Records from a collection

↓↓↓

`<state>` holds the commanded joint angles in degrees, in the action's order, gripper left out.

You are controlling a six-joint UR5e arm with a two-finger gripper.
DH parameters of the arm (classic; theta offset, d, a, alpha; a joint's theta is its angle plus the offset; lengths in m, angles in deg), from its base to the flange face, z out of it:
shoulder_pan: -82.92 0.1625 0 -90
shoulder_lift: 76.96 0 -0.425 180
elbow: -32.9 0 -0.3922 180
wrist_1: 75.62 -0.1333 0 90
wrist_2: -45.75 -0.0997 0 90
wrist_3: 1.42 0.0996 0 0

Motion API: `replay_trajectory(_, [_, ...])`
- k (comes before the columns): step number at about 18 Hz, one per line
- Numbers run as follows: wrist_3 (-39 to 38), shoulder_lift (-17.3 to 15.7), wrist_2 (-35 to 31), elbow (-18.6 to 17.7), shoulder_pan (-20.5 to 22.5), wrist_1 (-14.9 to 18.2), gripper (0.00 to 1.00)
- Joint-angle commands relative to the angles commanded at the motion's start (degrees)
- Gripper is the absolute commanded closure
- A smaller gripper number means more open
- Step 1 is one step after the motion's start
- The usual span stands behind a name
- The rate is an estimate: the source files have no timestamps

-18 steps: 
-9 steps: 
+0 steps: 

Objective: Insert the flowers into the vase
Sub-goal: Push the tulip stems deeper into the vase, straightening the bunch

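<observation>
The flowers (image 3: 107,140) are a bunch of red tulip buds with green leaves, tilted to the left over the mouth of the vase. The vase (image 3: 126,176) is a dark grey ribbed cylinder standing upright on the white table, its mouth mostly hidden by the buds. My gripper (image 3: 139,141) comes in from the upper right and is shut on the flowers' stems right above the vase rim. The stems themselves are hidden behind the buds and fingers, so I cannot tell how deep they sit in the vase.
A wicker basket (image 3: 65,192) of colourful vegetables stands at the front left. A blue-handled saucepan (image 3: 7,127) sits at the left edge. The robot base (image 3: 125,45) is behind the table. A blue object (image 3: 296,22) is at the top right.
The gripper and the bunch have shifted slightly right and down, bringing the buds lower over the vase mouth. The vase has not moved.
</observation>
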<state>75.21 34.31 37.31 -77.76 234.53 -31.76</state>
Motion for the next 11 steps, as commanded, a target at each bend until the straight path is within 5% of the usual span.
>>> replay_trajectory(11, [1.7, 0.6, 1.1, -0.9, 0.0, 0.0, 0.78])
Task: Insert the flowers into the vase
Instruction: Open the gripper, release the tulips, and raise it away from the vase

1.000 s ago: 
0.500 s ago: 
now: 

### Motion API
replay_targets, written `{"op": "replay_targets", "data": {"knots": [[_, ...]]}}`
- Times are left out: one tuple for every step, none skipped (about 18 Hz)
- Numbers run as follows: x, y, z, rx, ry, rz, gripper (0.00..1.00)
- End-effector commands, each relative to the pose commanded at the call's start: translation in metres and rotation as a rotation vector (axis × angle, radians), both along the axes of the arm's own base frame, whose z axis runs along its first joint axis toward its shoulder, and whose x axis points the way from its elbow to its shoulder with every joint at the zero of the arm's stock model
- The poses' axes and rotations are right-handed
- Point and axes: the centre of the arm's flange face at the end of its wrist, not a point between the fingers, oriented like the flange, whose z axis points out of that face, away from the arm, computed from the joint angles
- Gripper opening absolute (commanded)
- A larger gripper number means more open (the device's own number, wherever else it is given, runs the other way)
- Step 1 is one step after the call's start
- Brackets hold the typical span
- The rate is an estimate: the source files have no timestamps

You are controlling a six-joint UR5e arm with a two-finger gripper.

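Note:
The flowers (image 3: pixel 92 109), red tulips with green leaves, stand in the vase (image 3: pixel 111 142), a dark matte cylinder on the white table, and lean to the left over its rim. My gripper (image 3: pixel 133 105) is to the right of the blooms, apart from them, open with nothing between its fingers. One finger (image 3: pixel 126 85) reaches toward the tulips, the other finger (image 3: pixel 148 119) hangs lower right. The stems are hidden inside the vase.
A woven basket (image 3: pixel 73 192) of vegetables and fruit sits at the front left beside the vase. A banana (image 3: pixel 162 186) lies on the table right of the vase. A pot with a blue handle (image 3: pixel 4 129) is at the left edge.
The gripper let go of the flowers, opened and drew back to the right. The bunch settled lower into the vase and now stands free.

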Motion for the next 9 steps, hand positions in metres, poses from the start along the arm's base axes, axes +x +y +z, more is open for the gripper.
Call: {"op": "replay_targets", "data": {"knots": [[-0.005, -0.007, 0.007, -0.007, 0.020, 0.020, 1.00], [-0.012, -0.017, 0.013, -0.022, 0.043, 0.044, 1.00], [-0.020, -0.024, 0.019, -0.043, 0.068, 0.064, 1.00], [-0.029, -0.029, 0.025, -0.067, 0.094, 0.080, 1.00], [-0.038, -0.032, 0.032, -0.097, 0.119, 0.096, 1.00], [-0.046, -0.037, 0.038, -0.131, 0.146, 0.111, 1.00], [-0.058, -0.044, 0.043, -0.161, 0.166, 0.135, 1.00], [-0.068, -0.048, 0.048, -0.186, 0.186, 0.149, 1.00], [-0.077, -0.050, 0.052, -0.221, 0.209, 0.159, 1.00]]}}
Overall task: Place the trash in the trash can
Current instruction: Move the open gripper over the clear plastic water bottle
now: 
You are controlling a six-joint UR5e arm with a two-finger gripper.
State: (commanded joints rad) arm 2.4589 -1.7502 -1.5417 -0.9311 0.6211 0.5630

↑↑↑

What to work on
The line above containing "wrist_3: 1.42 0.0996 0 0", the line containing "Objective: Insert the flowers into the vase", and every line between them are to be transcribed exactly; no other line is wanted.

Exercise result
wrist_3: 1.42 0.0996 0 0

Motion API: `replay_trajectory(_, [_, ...])`
- k (comes before the columns): step number at about 18 Hz, one per line
- Numbers run as follows: wrist_3 (-39 to 38), shoulder_lift (-17.3 to 15.7), wrist_2 (-35 to 31), elbow (-18.6 to 17.7), shoulder_pan (-20.5 to 22.5), wrist_1 (-14.9 to 18.2), gripper (0.00 to 1.00)
- Joint-angle commands relative to the angles commanded at the motion's start (degrees)
- Gripper is the absolute commanded closure
- A smaller gripper number means more open
- Step 1 is one step after the motion's start
- The usual span stands behind a name
- The rate is an estimate: the source files have no timestamps

-18 steps: 
-9 steps: 
+0 steps: 

Objective: Insert the flowers into the vase

No further output is required for this answer.